Please reproduce exactly the lines from the start of the records through the one containing "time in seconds", and nothing more.

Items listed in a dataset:
□ □ □ □

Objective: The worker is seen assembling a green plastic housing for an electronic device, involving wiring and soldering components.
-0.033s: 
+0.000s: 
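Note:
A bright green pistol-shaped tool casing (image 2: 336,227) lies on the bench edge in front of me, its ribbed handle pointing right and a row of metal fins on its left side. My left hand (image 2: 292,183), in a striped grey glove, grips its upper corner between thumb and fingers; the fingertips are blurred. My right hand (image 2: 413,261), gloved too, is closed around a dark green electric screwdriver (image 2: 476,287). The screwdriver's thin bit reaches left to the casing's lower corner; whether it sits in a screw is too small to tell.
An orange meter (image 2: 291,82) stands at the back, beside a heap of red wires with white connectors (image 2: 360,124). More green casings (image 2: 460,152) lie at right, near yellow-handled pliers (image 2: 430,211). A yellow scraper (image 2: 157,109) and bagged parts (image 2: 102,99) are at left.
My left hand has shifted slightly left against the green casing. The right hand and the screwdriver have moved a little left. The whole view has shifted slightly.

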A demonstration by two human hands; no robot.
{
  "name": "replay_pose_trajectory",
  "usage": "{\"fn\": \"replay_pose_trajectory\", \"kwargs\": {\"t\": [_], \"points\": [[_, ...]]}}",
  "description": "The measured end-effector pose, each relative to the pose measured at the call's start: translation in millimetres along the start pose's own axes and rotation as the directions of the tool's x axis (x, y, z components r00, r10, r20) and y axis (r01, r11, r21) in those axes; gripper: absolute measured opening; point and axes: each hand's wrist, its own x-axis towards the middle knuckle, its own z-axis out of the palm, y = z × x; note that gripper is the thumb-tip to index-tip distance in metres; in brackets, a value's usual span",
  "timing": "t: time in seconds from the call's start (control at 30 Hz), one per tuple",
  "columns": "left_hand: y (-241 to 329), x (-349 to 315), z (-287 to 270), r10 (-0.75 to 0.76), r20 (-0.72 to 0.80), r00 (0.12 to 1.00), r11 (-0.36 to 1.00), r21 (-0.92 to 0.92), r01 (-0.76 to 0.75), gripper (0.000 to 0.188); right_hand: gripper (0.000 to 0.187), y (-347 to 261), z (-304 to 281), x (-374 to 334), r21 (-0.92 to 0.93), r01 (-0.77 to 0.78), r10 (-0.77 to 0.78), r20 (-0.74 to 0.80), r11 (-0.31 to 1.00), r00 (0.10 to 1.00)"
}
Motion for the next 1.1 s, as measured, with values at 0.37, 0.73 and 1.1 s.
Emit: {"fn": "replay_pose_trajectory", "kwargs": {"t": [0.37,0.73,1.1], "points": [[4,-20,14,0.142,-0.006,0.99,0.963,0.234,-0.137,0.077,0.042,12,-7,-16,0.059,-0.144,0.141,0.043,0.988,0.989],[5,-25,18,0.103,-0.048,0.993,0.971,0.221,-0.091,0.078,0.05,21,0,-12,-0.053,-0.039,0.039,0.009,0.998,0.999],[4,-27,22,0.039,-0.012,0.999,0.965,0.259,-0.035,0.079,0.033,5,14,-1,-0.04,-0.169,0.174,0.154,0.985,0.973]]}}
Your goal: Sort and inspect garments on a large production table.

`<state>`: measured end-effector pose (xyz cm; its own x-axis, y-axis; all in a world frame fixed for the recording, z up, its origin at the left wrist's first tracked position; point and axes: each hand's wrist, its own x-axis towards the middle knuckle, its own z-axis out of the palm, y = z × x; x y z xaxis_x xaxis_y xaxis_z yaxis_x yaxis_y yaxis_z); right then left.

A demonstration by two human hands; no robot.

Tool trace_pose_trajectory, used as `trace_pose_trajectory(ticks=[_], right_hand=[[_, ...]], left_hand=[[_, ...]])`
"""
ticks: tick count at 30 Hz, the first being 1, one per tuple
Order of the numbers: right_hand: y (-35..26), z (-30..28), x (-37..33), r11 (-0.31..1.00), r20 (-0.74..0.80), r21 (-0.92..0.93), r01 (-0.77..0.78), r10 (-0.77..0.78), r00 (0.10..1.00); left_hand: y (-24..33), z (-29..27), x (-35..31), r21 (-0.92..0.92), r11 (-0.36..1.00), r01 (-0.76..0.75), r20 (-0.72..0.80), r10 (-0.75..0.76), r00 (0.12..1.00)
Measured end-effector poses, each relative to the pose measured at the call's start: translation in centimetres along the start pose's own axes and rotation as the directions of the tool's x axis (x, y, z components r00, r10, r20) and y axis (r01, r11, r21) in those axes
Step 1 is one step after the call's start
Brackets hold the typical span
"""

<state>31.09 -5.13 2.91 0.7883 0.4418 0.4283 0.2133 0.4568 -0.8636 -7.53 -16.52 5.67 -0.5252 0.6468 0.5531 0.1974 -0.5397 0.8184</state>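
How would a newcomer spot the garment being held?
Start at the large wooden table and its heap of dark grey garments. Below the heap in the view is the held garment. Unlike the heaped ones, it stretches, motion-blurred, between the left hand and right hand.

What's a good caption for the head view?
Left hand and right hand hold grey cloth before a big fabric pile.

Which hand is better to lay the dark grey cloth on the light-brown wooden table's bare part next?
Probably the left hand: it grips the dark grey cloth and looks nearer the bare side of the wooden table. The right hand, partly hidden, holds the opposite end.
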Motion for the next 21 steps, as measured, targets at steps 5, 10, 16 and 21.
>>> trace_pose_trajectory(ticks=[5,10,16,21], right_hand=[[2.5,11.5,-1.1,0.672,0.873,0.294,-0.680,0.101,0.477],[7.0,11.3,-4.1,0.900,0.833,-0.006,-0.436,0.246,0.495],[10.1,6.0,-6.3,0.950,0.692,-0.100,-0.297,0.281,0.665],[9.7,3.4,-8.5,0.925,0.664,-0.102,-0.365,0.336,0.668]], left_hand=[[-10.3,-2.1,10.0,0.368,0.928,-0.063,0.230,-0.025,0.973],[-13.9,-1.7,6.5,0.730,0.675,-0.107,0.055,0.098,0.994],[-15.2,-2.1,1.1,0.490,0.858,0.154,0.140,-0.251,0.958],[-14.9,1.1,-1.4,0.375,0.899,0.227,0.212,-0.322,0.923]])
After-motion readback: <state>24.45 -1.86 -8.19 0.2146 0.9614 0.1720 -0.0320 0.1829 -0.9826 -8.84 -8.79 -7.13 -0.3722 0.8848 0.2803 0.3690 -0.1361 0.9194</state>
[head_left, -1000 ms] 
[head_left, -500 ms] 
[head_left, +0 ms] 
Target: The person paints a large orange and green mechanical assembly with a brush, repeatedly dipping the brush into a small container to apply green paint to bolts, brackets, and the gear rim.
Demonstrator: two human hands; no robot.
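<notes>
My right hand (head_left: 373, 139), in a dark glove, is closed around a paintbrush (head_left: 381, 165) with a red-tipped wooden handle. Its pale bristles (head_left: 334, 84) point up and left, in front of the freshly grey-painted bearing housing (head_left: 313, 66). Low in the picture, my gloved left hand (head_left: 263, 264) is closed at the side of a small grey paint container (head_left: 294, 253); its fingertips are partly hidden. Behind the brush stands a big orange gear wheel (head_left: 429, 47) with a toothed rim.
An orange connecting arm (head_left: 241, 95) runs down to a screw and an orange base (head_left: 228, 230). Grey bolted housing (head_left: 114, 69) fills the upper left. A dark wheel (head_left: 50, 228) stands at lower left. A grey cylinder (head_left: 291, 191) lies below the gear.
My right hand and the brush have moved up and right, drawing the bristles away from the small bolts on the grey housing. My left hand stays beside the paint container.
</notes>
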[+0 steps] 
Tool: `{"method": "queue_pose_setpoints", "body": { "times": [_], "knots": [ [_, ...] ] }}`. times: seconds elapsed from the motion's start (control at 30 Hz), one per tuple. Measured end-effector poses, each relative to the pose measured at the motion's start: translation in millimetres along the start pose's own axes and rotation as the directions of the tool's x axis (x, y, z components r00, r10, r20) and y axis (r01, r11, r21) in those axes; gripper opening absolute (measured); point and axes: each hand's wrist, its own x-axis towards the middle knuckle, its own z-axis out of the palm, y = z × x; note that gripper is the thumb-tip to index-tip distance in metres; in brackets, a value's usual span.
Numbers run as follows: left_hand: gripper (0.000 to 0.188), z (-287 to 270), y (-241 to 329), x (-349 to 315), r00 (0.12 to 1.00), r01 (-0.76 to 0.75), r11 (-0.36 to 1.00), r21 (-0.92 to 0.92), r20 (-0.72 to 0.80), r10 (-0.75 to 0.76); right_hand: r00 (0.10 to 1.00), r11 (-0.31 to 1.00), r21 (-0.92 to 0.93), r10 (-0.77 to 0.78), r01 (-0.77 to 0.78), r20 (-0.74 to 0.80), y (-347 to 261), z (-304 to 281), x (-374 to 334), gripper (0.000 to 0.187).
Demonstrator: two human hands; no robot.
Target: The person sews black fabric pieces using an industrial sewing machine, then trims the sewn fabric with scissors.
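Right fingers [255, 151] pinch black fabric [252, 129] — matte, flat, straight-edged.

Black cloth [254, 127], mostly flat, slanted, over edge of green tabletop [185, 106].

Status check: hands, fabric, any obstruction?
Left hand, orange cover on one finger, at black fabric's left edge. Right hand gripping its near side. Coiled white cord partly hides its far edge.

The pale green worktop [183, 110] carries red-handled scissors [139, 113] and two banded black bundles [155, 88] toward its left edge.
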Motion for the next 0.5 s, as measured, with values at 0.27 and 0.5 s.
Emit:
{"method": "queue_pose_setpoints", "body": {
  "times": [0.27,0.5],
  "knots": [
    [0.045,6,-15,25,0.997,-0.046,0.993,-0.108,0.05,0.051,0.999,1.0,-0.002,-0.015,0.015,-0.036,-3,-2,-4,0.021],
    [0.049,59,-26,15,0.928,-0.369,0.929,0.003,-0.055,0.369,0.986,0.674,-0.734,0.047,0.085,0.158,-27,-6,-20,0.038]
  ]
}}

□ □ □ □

* **Response below**
Objective: The worker is seen assembling a green plastic housing for an electronic device, involving wiring and soldering components.
-0.033s: 
+0.000s: 
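Note:
A bright green pistol-shaped tool casing (image 2: 336,227) lies on the bench edge in front of me, its ribbed handle pointing right and a row of metal fins on its left side. My left hand (image 2: 292,183), in a striped grey glove, grips its upper corner between thumb and fingers; the fingertips are blurred. My right hand (image 2: 413,261), gloved too, is closed around a dark green electric screwdriver (image 2: 476,287). The screwdriver's thin bit reaches left to the casing's lower corner; whether it sits in a screw is too small to tell.
An orange meter (image 2: 291,82) stands at the back, beside a heap of red wires with white connectors (image 2: 360,124). More green casings (image 2: 460,152) lie at right, near yellow-handled pliers (image 2: 430,211). A yellow scraper (image 2: 157,109) and bagged parts (image 2: 102,99) are at left.
My left hand has shifted slightly left against the green casing. The right hand and the screwdriver have moved a little left. The whole view has shifted slightly.
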
A demonstration by two human hands; no robot.
{
  "name": "replay_pose_trajectory",
  "usage": "{\"fn\": \"replay_pose_trajectory\", \"kwargs\": {\"t\": [_], \"points\": [[_, ...]]}}",
  "description": "The measured end-effector pose, each relative to the pose measured at the call's start: translation in millimetres along the start pose's own axes and rotation as the directions of the tool's x axis (x, y, z components r00, r10, r20) and y axis (r01, r11, r21) in those axes; gripper: absolute measured opening; point and axes: each hand's wrist, its own x-axis towards the middle knuckle, its own z-axis out of the palm, y = z × x; note that gripper is the thumb-tip to index-tip distance in metres; in brackets, a value's usual span",
  "timing": "t: time in seconds from the call's start (control at 30 Hz), one per tuple",

This exercise is now complete.